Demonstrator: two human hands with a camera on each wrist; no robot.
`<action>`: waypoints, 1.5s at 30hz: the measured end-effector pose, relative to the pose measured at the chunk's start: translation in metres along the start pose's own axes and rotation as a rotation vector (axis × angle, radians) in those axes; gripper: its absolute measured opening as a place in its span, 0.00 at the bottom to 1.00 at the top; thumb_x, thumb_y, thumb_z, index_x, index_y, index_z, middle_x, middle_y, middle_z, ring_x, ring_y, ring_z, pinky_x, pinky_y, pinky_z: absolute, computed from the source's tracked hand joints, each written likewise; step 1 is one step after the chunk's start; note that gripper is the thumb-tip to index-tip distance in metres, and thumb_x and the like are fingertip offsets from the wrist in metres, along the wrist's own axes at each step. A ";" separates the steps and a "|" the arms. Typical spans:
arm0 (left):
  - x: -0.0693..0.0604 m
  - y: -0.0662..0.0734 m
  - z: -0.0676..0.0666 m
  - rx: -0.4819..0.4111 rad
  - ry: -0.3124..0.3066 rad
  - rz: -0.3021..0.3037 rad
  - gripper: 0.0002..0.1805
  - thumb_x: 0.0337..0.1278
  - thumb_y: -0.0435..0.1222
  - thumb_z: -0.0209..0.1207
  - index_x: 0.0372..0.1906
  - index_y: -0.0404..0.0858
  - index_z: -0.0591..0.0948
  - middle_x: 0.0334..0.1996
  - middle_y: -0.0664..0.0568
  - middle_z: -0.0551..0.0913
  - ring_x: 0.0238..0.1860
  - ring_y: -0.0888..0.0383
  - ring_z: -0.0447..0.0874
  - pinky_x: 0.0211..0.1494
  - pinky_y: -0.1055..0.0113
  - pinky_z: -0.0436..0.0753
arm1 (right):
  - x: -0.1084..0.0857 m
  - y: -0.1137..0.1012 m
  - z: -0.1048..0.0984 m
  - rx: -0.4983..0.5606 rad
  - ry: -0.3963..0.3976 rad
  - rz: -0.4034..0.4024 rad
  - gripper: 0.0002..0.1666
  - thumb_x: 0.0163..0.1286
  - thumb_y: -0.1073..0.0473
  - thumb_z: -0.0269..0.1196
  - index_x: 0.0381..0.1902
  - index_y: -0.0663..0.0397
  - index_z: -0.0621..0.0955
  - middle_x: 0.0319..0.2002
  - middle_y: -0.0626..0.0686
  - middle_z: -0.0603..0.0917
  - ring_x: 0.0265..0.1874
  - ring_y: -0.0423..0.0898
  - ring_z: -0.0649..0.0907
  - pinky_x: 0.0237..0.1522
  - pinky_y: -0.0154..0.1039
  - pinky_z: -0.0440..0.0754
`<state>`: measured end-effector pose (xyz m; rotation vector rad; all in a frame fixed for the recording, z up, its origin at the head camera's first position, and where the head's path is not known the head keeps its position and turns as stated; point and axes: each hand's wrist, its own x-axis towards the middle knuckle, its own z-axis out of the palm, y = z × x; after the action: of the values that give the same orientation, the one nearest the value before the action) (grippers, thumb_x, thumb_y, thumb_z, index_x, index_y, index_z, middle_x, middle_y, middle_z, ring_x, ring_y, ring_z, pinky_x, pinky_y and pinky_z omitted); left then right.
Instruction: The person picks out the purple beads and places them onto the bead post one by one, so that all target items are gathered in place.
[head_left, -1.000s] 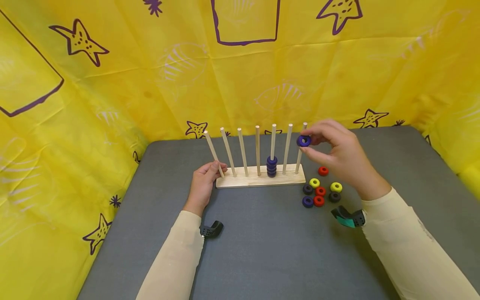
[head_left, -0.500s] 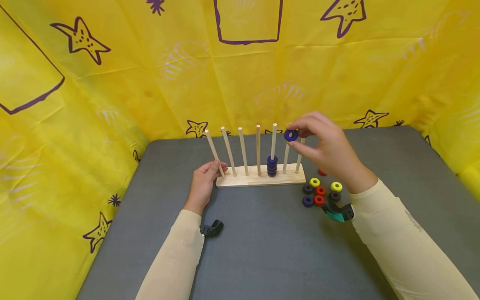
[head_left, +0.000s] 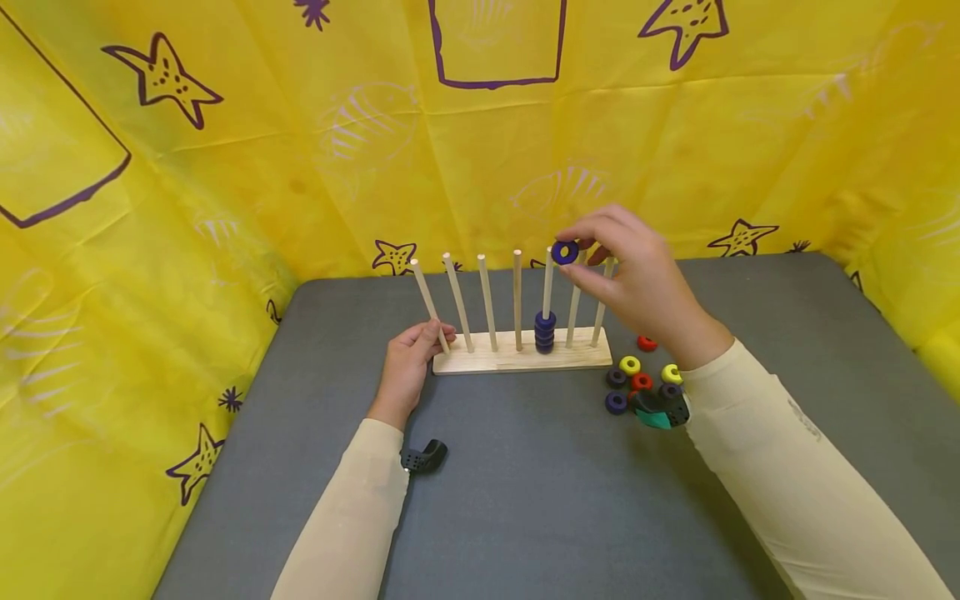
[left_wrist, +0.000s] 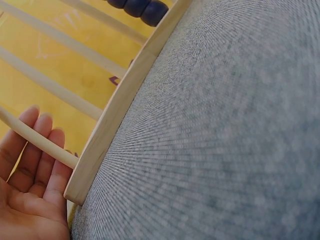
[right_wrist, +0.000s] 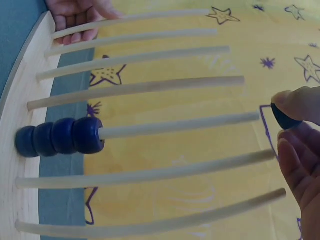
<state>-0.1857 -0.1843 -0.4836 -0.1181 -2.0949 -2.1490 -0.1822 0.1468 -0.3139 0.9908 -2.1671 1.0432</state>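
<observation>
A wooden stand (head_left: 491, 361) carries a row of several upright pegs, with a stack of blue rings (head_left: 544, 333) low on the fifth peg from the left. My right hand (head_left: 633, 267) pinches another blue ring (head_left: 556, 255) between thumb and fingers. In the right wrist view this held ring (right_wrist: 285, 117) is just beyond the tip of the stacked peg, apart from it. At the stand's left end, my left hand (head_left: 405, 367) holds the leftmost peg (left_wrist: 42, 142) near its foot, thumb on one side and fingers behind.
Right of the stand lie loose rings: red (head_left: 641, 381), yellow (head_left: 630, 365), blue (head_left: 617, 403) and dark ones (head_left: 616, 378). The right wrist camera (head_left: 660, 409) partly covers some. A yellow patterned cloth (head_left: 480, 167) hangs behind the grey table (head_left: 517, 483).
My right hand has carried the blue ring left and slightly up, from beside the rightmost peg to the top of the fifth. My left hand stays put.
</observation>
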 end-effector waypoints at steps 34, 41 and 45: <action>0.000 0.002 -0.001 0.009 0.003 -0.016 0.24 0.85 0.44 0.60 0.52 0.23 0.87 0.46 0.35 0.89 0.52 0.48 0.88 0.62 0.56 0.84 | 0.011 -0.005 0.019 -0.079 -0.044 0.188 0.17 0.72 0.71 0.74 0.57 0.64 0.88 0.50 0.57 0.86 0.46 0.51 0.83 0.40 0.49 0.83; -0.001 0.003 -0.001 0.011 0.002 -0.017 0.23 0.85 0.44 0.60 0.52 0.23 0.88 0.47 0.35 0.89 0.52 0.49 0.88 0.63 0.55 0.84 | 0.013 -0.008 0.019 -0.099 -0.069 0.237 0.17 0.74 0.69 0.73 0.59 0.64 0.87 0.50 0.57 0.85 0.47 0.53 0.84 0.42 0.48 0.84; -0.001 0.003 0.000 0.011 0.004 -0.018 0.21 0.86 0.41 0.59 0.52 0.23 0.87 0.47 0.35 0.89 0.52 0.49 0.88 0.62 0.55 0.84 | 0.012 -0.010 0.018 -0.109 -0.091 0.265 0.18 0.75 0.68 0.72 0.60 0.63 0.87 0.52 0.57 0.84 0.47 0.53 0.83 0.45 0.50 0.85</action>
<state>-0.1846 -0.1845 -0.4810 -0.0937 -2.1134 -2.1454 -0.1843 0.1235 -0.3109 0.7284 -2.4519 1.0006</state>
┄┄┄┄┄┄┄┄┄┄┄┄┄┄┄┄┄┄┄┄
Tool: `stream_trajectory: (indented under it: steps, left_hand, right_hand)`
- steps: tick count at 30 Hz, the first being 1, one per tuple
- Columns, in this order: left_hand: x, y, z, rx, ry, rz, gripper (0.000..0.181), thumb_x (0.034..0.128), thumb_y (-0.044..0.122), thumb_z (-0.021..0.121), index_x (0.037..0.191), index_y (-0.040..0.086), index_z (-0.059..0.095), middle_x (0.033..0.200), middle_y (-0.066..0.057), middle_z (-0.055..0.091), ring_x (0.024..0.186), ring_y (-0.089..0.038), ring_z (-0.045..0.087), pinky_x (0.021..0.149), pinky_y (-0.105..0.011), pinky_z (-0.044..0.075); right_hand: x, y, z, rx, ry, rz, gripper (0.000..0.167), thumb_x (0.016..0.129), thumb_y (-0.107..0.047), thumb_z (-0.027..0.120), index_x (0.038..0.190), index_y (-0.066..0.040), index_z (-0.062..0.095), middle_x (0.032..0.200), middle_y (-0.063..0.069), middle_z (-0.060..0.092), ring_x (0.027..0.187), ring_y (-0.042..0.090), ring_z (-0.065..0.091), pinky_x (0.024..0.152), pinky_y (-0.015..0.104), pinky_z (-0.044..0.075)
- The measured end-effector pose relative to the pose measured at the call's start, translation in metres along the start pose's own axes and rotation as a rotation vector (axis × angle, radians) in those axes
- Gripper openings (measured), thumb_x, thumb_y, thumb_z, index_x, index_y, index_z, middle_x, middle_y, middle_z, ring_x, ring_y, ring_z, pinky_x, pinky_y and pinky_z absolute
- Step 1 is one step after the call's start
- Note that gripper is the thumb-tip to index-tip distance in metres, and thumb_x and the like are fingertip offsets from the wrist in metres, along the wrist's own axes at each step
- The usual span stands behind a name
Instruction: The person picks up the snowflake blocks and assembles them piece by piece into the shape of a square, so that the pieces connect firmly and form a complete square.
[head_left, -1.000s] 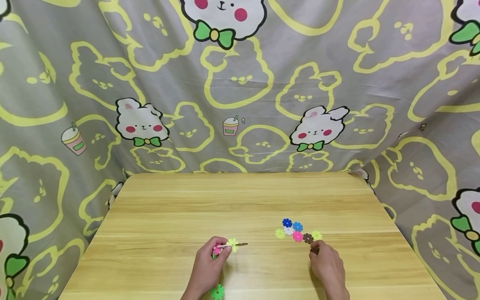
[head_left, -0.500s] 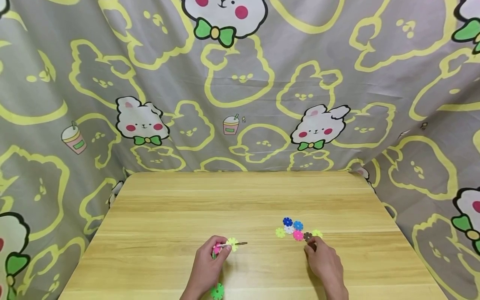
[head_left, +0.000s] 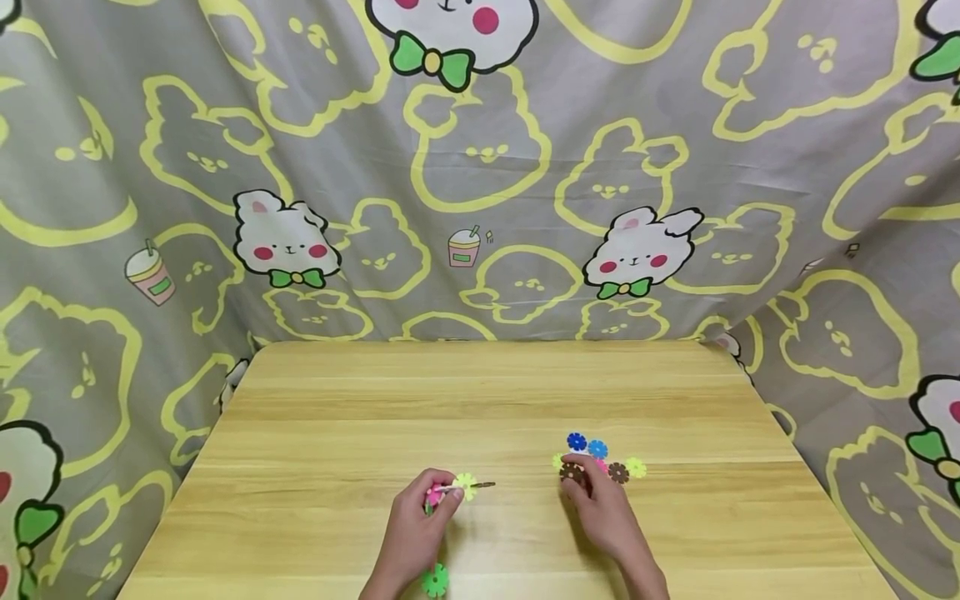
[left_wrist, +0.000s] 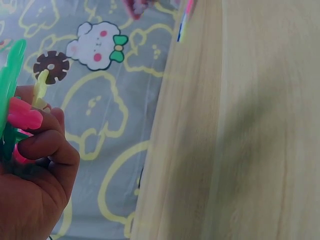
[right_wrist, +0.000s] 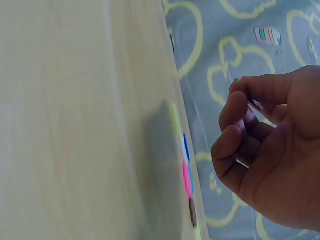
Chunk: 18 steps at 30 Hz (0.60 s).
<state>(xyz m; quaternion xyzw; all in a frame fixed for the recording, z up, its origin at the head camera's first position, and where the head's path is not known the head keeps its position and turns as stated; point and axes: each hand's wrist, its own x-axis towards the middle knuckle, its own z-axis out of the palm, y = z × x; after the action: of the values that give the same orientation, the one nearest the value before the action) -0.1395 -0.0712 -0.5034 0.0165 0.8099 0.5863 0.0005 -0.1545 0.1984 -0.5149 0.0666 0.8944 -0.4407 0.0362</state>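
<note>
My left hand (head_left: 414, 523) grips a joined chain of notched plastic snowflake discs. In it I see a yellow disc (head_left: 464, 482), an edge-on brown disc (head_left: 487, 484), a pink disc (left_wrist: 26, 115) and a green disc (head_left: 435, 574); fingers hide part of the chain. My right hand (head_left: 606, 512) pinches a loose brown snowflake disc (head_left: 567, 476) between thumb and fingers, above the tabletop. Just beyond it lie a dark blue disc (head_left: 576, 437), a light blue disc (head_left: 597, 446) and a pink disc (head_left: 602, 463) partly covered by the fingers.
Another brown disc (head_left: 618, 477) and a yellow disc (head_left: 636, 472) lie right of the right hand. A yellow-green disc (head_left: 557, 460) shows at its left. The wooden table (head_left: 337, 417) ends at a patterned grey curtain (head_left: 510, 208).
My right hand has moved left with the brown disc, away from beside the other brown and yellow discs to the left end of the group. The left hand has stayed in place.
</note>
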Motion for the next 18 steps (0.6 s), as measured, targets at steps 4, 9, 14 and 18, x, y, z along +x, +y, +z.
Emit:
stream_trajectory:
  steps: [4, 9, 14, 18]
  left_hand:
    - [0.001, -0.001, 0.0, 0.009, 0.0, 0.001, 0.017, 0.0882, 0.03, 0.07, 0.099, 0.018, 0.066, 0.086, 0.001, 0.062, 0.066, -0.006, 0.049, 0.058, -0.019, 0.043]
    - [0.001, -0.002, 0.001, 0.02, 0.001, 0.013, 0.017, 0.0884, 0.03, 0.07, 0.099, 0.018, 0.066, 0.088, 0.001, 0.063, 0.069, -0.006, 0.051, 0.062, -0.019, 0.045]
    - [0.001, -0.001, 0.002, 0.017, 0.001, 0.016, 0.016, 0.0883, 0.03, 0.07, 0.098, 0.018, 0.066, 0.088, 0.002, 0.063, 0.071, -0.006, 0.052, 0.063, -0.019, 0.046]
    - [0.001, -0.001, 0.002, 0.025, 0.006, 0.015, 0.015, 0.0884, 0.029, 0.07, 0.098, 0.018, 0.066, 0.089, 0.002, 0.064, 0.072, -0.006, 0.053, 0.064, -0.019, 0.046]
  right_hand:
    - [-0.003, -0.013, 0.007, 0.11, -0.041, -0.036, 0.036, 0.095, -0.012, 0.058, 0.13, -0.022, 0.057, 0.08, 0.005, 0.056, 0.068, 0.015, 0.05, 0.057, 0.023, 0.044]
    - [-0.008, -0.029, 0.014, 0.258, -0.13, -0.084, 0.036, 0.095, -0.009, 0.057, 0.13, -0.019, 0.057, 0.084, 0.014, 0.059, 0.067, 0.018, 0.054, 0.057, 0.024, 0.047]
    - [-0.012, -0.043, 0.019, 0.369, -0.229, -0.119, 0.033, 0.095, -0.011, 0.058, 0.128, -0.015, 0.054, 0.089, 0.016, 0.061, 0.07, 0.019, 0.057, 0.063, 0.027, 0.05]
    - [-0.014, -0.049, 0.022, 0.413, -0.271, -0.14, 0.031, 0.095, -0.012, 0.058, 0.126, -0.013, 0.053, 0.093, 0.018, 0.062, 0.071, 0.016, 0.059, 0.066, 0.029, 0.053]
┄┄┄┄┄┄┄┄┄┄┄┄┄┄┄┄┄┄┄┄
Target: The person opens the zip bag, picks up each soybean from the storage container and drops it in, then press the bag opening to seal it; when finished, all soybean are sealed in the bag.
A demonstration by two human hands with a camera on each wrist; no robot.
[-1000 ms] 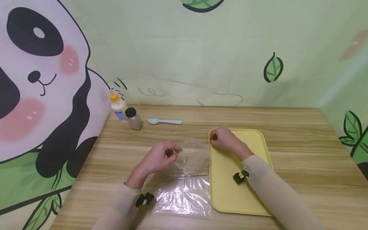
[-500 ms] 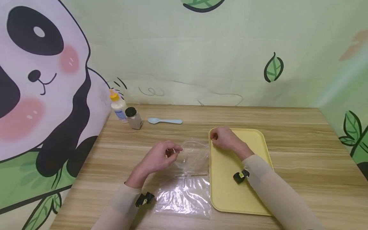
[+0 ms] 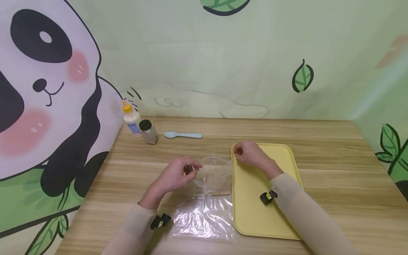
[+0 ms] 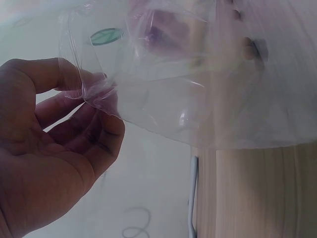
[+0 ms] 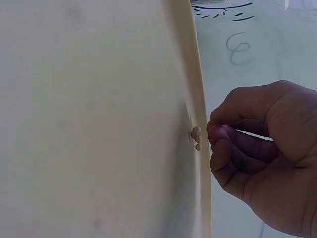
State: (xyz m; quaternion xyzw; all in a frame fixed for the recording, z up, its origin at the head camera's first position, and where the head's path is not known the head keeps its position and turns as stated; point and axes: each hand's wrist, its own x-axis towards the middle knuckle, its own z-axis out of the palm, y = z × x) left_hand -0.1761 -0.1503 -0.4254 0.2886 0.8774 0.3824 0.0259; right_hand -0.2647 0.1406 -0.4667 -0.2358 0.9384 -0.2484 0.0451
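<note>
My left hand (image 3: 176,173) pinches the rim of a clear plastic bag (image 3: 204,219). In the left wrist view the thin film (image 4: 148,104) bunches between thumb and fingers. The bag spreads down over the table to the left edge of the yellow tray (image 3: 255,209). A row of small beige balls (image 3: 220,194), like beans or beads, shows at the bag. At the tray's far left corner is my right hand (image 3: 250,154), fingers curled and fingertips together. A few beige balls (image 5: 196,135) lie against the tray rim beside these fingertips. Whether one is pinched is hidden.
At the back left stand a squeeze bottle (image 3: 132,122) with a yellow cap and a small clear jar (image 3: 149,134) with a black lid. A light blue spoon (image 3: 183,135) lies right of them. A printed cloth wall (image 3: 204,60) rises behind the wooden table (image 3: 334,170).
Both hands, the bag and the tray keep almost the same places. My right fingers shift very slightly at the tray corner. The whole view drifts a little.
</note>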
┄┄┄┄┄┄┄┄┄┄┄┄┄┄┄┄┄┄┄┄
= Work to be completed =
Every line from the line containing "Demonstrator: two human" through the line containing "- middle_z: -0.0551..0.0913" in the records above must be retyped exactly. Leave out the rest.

= Response area =
Demonstrator: two human hands with a camera on each wrist; no robot.
`<action>`: waypoints, 1.5s at 30hz: the measured end-effector pose, relative to the pose measured at the chunk's start: translation in metres along the start pose's own axes and rotation as a rotation vector (axis × angle, radians) in those axes; gripper: its absolute measured opening as a place in its span, 0.00 at the bottom to 1.00 at the top; thumb_x, thumb_y, thumb_z, index_x, index_y, index_z, middle_x, middle_y, middle_z, ring_x, ring_y, ring_z, pinky_x, pinky_y, pinky_z: absolute, computed from the source's tracked hand joints, each written likewise; step 1 is one step after the chunk's start; note that gripper is the thumb-tip to index-tip distance in metres, and thumb_x and the like are fingertip offsets from the wrist in metres, along the wrist's own axes at each step. A ";" separates the steps and a "|" the arms. Typical spans:
arm0 (left):
  - x: -0.0693..0.0604 m
  - y: -0.0662..0.0734 m
  - z: -0.0676..0.0666 m
  - rx: -0.4819..0.4111 rad
  - ry: -0.3124..0.3066 rad
  - rz: -0.3021..0.3037 rad
  - gripper: 0.0002..0.1805
  - thumb_x: 0.0337..0.1278
  - thumb_y: -0.0435..0.1222
  - thumb_z: -0.0209..0.1207
  - index_x: 0.0372..0.1906
  - index_y: -0.0404..0.0858
  - index_z: -0.0591..0.0948
  - middle_x: 0.0334..0.1996
  - middle_y: -0.0664..0.0568
  - middle_z: -0.0551..0.0913

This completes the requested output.